- _WHAT YOU WILL DO_
Copy every record word for word. The images stay behind.

--- SUPPLIED MATERIAL ---

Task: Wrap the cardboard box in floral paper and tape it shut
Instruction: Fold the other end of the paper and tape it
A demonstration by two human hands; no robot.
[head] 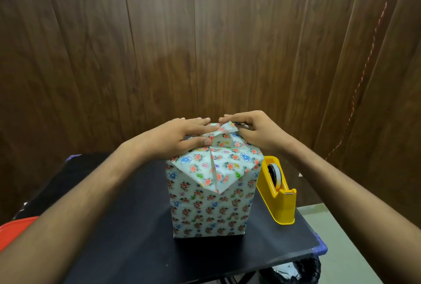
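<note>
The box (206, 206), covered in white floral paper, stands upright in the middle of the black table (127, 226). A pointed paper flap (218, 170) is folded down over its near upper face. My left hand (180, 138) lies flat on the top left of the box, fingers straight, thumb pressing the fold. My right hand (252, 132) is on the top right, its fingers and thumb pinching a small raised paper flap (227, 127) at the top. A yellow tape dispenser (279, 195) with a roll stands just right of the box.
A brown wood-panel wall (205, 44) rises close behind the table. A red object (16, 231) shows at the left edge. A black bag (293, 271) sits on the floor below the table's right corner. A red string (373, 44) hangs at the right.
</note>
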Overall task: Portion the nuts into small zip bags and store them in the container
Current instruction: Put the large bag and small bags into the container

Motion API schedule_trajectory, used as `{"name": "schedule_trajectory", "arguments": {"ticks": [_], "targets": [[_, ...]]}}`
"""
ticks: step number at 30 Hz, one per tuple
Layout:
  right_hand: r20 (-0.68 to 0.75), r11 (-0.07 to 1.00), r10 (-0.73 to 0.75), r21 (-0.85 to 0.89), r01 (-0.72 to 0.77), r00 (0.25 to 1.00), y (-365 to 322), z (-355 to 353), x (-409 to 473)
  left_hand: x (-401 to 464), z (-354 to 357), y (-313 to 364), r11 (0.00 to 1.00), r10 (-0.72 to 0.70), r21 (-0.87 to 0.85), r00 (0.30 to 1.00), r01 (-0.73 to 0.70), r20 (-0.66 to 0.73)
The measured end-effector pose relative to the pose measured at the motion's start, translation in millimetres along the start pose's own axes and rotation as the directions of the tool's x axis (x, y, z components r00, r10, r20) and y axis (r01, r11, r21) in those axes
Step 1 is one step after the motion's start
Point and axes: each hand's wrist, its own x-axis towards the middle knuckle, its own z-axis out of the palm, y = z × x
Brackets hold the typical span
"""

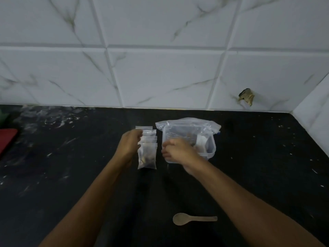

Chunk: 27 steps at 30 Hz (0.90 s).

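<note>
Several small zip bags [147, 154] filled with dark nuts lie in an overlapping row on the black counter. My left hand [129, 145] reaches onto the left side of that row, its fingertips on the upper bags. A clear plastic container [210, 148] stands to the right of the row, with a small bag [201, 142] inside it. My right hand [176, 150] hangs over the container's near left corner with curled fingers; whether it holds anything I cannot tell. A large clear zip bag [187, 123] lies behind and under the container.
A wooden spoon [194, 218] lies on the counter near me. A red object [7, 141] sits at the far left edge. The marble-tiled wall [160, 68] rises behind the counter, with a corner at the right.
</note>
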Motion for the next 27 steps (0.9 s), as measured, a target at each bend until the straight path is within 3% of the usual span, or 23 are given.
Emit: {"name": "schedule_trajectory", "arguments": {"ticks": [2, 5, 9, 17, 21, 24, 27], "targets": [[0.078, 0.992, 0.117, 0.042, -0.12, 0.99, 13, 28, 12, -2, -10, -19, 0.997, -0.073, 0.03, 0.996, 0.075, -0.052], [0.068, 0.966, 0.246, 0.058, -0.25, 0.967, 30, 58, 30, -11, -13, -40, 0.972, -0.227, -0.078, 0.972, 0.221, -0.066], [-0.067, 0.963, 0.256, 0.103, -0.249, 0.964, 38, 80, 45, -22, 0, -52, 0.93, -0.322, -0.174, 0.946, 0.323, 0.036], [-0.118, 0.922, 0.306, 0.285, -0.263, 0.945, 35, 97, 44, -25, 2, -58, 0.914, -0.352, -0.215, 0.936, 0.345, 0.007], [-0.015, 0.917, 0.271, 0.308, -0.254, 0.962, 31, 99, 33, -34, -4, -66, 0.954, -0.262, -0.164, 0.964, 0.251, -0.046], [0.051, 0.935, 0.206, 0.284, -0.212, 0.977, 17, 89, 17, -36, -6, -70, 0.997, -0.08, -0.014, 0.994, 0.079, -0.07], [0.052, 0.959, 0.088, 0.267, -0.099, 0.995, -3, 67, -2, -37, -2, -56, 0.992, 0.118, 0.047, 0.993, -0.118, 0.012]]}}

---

- _ANSWER BELOW_
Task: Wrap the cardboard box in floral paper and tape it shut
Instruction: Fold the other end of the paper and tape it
A demonstration by two human hands; no robot.
[head] 
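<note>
The box (206, 206), covered in white floral paper, stands upright in the middle of the black table (127, 226). A pointed paper flap (218, 170) is folded down over its near upper face. My left hand (180, 138) lies flat on the top left of the box, fingers straight, thumb pressing the fold. My right hand (252, 132) is on the top right, its fingers and thumb pinching a small raised paper flap (227, 127) at the top. A yellow tape dispenser (279, 195) with a roll stands just right of the box.
A brown wood-panel wall (205, 44) rises close behind the table. A red object (16, 231) shows at the left edge. A black bag (293, 271) sits on the floor below the table's right corner. A red string (373, 44) hangs at the right.
</note>
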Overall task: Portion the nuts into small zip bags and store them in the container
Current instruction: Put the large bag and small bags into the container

Motion API schedule_trajectory, used as `{"name": "schedule_trajectory", "arguments": {"ticks": [_], "targets": [[_, ...]]}}`
"""
ticks: step number at 30 Hz, one per tuple
Layout:
  right_hand: r20 (-0.68 to 0.75), r11 (-0.07 to 1.00), r10 (-0.73 to 0.75), r21 (-0.85 to 0.89), r01 (-0.72 to 0.77), r00 (0.25 to 1.00), y (-365 to 322), z (-355 to 353), x (-409 to 473)
  left_hand: x (-401 to 464), z (-354 to 357), y (-313 to 364), r11 (0.00 to 1.00), r10 (-0.72 to 0.70), r21 (-0.87 to 0.85), r00 (0.30 to 1.00), r01 (-0.73 to 0.70), r20 (-0.66 to 0.73)
The measured end-effector pose relative to the pose measured at the motion's start, translation in millimetres along the start pose's own axes and rotation as the directions of the tool's x axis (x, y, z components r00, r10, r20) and y axis (r01, r11, r21) in those axes
Step 1 is one step after the motion's start
Point and axes: each hand's wrist, its own x-axis towards the middle knuckle, its own z-axis out of the palm, y = z × x
Brackets hold the typical span
"""


Chunk: 27 steps at 30 Hz (0.90 s).

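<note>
Several small zip bags [147, 154] filled with dark nuts lie in an overlapping row on the black counter. My left hand [129, 145] reaches onto the left side of that row, its fingertips on the upper bags. A clear plastic container [210, 148] stands to the right of the row, with a small bag [201, 142] inside it. My right hand [176, 150] hangs over the container's near left corner with curled fingers; whether it holds anything I cannot tell. A large clear zip bag [187, 123] lies behind and under the container.
A wooden spoon [194, 218] lies on the counter near me. A red object [7, 141] sits at the far left edge. The marble-tiled wall [160, 68] rises behind the counter, with a corner at the right.
</note>
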Motion for the next 27 steps (0.9 s), as measured, a target at each bend until the straight path is within 3% of the usual span, or 23 are given.
Emit: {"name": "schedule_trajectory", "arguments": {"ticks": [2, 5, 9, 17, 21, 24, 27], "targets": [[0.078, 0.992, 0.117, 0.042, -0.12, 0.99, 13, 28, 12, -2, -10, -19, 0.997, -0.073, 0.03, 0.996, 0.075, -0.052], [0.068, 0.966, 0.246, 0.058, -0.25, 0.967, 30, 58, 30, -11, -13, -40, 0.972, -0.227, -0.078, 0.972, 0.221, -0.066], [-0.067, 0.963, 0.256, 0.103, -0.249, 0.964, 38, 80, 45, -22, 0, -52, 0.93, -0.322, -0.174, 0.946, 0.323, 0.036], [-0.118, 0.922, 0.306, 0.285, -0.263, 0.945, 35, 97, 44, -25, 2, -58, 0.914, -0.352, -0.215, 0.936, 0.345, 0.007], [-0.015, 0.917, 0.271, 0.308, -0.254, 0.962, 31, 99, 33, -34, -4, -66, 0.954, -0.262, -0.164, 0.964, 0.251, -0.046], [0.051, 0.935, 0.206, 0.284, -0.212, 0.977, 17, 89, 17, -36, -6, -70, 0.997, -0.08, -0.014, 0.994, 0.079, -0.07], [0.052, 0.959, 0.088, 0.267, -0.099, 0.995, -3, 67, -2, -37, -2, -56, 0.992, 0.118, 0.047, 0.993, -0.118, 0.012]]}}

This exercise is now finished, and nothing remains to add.